* **Exercise details**
Of the entries below, return only those lines from the line with "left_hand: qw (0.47" to the line with "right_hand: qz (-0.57", exactly, both included.

== Supplied data

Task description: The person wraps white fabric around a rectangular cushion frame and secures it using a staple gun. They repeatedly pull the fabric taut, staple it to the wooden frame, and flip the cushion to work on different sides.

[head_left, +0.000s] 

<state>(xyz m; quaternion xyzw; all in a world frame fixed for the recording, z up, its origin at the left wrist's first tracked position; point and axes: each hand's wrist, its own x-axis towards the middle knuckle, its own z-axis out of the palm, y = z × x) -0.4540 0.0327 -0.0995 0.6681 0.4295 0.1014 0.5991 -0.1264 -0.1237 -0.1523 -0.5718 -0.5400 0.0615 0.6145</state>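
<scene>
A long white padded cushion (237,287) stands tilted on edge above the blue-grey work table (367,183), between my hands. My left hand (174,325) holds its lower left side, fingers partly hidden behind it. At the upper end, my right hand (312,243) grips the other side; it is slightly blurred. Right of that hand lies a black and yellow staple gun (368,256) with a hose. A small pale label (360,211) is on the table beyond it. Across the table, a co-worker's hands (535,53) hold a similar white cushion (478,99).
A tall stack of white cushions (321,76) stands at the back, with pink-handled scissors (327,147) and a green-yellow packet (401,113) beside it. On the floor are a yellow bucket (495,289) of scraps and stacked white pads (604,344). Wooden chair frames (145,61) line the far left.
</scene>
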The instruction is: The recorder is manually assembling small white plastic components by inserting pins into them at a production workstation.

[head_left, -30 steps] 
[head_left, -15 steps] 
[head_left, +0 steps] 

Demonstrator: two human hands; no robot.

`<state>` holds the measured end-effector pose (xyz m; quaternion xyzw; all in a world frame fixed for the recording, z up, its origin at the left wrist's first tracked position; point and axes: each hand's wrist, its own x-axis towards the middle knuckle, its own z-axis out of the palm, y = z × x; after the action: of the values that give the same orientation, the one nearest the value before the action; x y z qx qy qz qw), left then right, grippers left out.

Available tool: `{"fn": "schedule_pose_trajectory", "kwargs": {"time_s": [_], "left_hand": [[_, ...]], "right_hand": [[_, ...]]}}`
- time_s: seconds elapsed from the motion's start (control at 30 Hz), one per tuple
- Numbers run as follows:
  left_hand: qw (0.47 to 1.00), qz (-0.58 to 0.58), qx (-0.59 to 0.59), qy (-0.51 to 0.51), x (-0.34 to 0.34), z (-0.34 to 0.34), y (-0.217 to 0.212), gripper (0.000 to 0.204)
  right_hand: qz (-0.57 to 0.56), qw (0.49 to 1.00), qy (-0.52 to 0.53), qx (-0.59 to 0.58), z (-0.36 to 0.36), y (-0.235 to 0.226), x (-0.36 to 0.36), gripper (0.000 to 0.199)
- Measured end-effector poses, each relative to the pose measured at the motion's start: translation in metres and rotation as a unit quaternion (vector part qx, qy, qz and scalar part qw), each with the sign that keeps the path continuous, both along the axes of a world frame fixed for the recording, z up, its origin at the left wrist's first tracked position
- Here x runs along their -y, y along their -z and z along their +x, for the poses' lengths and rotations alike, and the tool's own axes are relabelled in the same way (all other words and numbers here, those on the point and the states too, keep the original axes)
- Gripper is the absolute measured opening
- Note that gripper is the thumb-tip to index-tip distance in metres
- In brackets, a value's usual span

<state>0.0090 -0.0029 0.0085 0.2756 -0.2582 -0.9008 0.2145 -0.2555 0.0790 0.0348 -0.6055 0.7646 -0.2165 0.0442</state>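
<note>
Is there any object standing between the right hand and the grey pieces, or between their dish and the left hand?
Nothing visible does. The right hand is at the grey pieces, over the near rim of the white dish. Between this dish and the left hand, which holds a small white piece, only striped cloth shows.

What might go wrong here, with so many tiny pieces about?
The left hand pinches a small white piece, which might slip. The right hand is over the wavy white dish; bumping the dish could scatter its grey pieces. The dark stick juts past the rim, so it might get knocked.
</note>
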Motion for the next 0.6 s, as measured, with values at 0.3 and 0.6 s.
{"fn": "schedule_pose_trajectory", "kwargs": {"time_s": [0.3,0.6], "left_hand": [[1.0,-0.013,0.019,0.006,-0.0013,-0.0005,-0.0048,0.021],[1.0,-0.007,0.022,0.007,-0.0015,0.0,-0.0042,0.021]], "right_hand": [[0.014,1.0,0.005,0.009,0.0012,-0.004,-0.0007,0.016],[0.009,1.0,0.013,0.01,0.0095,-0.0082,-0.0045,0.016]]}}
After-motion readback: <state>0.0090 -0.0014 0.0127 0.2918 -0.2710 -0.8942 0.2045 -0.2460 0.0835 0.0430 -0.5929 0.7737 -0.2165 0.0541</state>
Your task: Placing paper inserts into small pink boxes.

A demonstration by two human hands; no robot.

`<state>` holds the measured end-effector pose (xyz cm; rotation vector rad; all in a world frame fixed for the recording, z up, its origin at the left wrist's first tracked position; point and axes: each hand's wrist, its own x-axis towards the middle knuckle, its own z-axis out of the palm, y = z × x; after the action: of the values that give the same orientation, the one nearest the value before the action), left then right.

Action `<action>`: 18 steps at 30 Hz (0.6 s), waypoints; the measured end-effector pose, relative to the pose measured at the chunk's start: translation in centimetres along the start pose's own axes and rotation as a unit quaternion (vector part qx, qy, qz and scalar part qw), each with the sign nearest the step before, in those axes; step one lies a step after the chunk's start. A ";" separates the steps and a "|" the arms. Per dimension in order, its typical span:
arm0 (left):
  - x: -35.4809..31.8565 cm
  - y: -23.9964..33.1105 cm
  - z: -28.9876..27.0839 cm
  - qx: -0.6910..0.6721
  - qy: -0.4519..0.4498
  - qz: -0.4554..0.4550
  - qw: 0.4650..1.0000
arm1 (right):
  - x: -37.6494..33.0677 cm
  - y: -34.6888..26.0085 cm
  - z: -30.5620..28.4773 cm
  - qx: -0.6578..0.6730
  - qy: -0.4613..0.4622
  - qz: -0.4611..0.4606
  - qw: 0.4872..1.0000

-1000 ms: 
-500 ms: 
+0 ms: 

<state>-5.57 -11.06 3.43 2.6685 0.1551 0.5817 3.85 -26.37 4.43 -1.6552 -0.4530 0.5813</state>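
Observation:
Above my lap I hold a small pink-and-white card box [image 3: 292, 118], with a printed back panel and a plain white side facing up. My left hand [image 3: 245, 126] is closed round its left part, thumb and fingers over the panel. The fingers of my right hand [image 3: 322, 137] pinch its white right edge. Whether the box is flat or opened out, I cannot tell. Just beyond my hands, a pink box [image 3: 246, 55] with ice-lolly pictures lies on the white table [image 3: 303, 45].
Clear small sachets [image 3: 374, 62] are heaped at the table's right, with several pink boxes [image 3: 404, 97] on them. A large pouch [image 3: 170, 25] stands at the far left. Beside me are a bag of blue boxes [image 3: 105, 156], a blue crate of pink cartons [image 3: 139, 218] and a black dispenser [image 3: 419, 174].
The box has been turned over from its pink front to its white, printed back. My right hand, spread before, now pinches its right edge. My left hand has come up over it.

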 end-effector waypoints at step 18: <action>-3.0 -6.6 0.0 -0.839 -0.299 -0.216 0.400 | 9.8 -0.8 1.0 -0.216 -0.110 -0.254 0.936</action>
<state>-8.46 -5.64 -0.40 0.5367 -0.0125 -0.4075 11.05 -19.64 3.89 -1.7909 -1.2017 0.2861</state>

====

* **Task solution**
  left_hand: qw (0.47 to 1.00), qz (-0.58 to 0.58), qx (-0.59 to 0.59), qy (-0.51 to 0.51), x (-0.34 to 0.34), z (-0.34 to 0.34), y (-0.217 to 0.212), gripper (0.000 to 0.204)
  right_hand: qz (-0.57 to 0.56), qw (0.49 to 1.00), qy (-0.52 to 0.53), qx (-0.59 to 0.58), z (-0.36 to 0.36), y (-0.235 to 0.226), x (-0.36 to 0.36), gripper (0.000 to 0.199)

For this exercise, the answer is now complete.